Notable Python Libraries - Examples#

ndarray vs list#

Let’s evaluate the performance difference when working with ndarray and list objects.

Filling ndarray#

Due to the memory management involved, it is better to create the ndarray once all its elements are defined rather than filling it an event at a time.

We will use the time library to calculate the elapsed (CPU) time of each operation.

First import the libraries

import numpy as np
import time

Then calculate the timing of filling the ndarray event-by-event

start_time, start_time_cpu = time.time(), time.process_time()
X = np.array([])
for i in range(10000): 
    X.fill(i)
end_time, end_time_cpu = time.time(), time.process_time()
print(f'It took {1000*(end_time-start_time):.3f}ms (CPU: {1000*(end_time_cpu-start_time_cpu):.3f}ms)')
It took 3.891ms (CPU: 7.779ms)

Now fill the ndarray at once

start_time, start_time_cpu = time.time(), time.process_time()
x = list(range(10000))
X = np.array(x)
end_time, end_time_cpu = time.time(), time.process_time()
print(f'It took {1000*(end_time-start_time):.3f}ms (CPU: {1000*(end_time_cpu-start_time_cpu):.3f}ms)')
It took 1.252ms (CPU: 2.501ms)

Operations with arrays#

Numeric operations with NumPy arrays are faster (and easier to write) than those involving Python lists. Let’s compare the timing and syntax of a term-by-term product of two arrays.

x, y = list(range(10000)), list(range(10000))
X, Y = np.array(x), np.array(y)

start_time, start_time_cpu = time.time(), time.process_time()
z = [ x[i]*y[i] for i in range(len(x)) ]
end_time, end_time_cpu = time.time(), time.process_time()
print(f'lists multiplication: {1000*(end_time-start_time):.3f}ms (CPU: {1000*(end_time_cpu-start_time_cpu):.3f}ms)')

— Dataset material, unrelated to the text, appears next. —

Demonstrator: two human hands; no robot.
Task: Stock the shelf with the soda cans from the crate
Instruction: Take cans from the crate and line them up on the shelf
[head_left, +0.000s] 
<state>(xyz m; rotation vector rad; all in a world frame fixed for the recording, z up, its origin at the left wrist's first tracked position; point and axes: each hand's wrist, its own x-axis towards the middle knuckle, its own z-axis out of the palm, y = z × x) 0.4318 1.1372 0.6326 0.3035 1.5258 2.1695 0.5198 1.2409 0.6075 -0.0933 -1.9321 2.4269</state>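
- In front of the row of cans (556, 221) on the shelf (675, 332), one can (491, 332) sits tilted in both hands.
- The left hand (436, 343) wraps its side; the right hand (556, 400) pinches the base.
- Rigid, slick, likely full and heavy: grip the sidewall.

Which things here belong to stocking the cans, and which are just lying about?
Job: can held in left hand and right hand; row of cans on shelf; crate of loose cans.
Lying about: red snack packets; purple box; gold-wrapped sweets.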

start_time, start_time_cpu = time.time(), time.process_time()
Z = X*Y
end_time, end_time_cpu = time.time(), time.process_time()
print(f'ndarray multiplication: {1000*(end_time-start_time):.3f}ms (CPU: {1000*(end_time_cpu-start_time_cpu):.3f}ms)')
lists multiplication: 1.128ms (CPU: 1.128ms)
ndarray multiplication: 0.252ms (CPU: 0.292ms)

Already when dealing with arrays of 10k events, NumPy is 10x faster than built-in Python. Let’s see the performance when dealing with 1M events arrays.

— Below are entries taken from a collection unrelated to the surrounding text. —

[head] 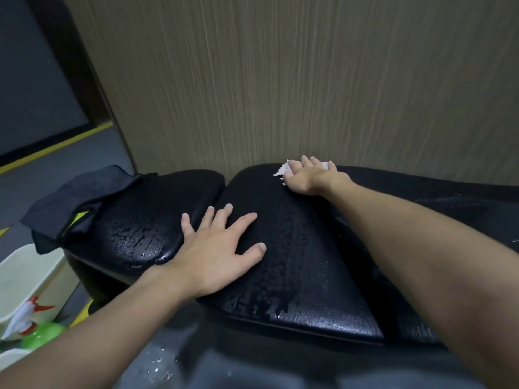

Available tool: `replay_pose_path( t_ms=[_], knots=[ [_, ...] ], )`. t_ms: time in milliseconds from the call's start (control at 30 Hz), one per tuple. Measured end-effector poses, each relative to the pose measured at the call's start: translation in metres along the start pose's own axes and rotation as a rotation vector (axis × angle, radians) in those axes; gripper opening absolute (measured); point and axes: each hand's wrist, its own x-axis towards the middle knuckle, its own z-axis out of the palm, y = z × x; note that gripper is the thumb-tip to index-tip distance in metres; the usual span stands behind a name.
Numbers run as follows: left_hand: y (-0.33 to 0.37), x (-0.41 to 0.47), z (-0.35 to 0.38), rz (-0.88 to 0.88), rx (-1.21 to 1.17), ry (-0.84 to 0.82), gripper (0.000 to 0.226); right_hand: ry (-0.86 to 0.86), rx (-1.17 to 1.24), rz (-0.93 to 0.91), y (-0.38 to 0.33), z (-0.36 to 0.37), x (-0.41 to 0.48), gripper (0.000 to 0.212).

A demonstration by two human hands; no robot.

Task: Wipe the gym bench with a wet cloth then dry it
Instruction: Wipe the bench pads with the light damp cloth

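Nearest, drops are seen on a dark surface below the bench. The bench's near edge is beaded with water, so the wet pass is judged to be under way and the drying not yet begun.

The left hand is laid flat on the bench by the gap, fingers straight and spread, gripping nothing. It is probably placed there to brace the body for the far reach.

Across the narrow gap the seat pad is wetted too. A towel is draped over its left end, likely kept there for drying. At lower left a bin and a spray bottle are set beside the bench, off the wiping path.

Farther on, the right hand is pressed palm-down on the cloth at the bench's far edge. The fingers are spread over the cloth rather than clenched round it, and white is shown at the hand's left side.

Just behind that edge a wall rises, so no room is left for a stroke beyond it. Open room is left rightward along the bench and back toward the near edge.
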Motion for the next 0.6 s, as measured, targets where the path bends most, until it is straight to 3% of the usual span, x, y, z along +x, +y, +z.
replay_pose_path(
  t_ms=[400, 600],
  knots=[
    [0.004, -0.008, -0.007, 0.009, -0.107, 0.032, 0.055, 0.025, -0.085, -0.379, -0.022, 0.042, -0.189, 0.06],
    [0.013, -0.01, -0.017, 0.192, -0.145, 0.073, 0.046, 0.057, -0.156, -0.476, -0.011, 0.052, -0.246, 0.06]
  ],
)
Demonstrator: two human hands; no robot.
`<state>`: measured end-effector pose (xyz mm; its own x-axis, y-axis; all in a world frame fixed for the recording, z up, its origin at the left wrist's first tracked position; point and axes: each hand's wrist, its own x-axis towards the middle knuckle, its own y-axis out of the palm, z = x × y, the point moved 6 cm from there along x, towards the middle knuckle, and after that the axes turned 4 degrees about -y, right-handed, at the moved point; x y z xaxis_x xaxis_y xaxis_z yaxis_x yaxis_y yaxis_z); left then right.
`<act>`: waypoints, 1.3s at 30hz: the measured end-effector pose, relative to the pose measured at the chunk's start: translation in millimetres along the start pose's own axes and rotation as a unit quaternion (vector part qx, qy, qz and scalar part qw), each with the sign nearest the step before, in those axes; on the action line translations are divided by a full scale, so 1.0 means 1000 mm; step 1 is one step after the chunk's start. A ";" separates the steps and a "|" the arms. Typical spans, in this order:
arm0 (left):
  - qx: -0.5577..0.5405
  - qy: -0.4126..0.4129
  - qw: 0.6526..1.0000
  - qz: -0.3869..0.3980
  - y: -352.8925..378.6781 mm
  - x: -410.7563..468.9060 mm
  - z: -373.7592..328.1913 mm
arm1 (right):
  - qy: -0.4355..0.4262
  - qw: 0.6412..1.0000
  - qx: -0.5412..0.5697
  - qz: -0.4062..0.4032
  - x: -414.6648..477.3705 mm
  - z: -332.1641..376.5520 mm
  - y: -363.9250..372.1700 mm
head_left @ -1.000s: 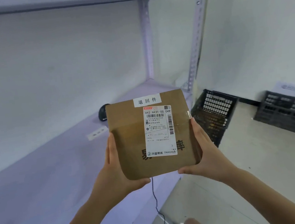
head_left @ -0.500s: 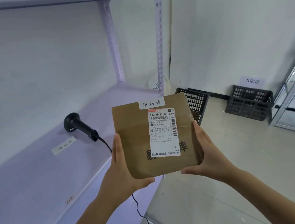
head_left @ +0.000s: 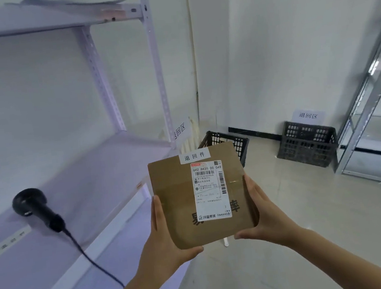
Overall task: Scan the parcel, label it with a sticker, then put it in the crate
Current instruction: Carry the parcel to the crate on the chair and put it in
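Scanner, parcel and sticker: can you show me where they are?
scanner (head_left: pixel 32 207), head view, on its black handle.
parcel (head_left: pixel 174 194), head view, on its bare brown front.
sticker (head_left: pixel 194 155), head view, on its white middle.

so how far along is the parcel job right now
Labelling looks done: a white sticker sits on the parcel top edge. Whether it was scanned can't be told; the scanner lies on the shelf. In hand: left hand and right hand hold the parcel. Left: placing it in a crate.
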<state>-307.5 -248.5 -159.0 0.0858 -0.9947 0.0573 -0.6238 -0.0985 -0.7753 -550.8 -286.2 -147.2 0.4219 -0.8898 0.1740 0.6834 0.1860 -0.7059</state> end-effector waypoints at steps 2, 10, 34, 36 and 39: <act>-0.007 -0.001 1.000 -0.003 0.022 0.016 -0.021 | -0.007 1.000 -0.005 0.003 0.005 -0.025 -0.024; -0.058 -0.001 0.998 -0.034 0.090 0.061 -0.106 | -0.017 1.000 -0.004 0.014 0.016 -0.105 -0.116; -0.079 -0.115 0.986 -0.088 0.176 0.275 -0.124 | -0.080 0.991 0.003 0.103 0.249 -0.261 -0.164; -0.076 -0.134 0.984 -0.092 0.183 0.306 -0.118 | -0.090 0.988 0.007 0.125 0.289 -0.275 -0.165; -0.090 -0.136 0.981 -0.109 0.190 0.348 -0.117 | -0.106 0.983 0.010 0.149 0.339 -0.296 -0.168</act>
<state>-487.6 -617.1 -212.9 0.4210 -0.9068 0.0201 -0.6923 -0.3355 -0.6389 -699.5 -742.1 -172.7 0.7181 -0.6884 0.1019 0.5215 0.4354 -0.7338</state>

x, y = list(range(1000000)), list(range(1000000))
X, Y = np.array(x), np.array(y)

start_time, start_time_cpu = time.time(), time.process_time()
z = [ x[i]*y[i] for i in range(len(x)) ]
end_time, end_time_cpu = time.time(), time.process_time()
print(f'lists multiplication: {1000*(end_time-start_time):.3f}ms (CPU: {1000*(end_time_cpu-start_time_cpu):.3f}ms)')

start_time, start_time_cpu = time.time(), time.process_time()
Z = X*Y
end_time, end_time_cpu = time.time(), time.process_time()
print(f'ndarray multiplication: {1000*(end_time-start_time):.3f}ms (CPU: {1000*(end_time_cpu-start_time_cpu):.3f}ms)')
lists multiplication: 105.891ms (CPU: 105.538ms)
ndarray multiplication: 2.216ms (CPU: 2.445ms)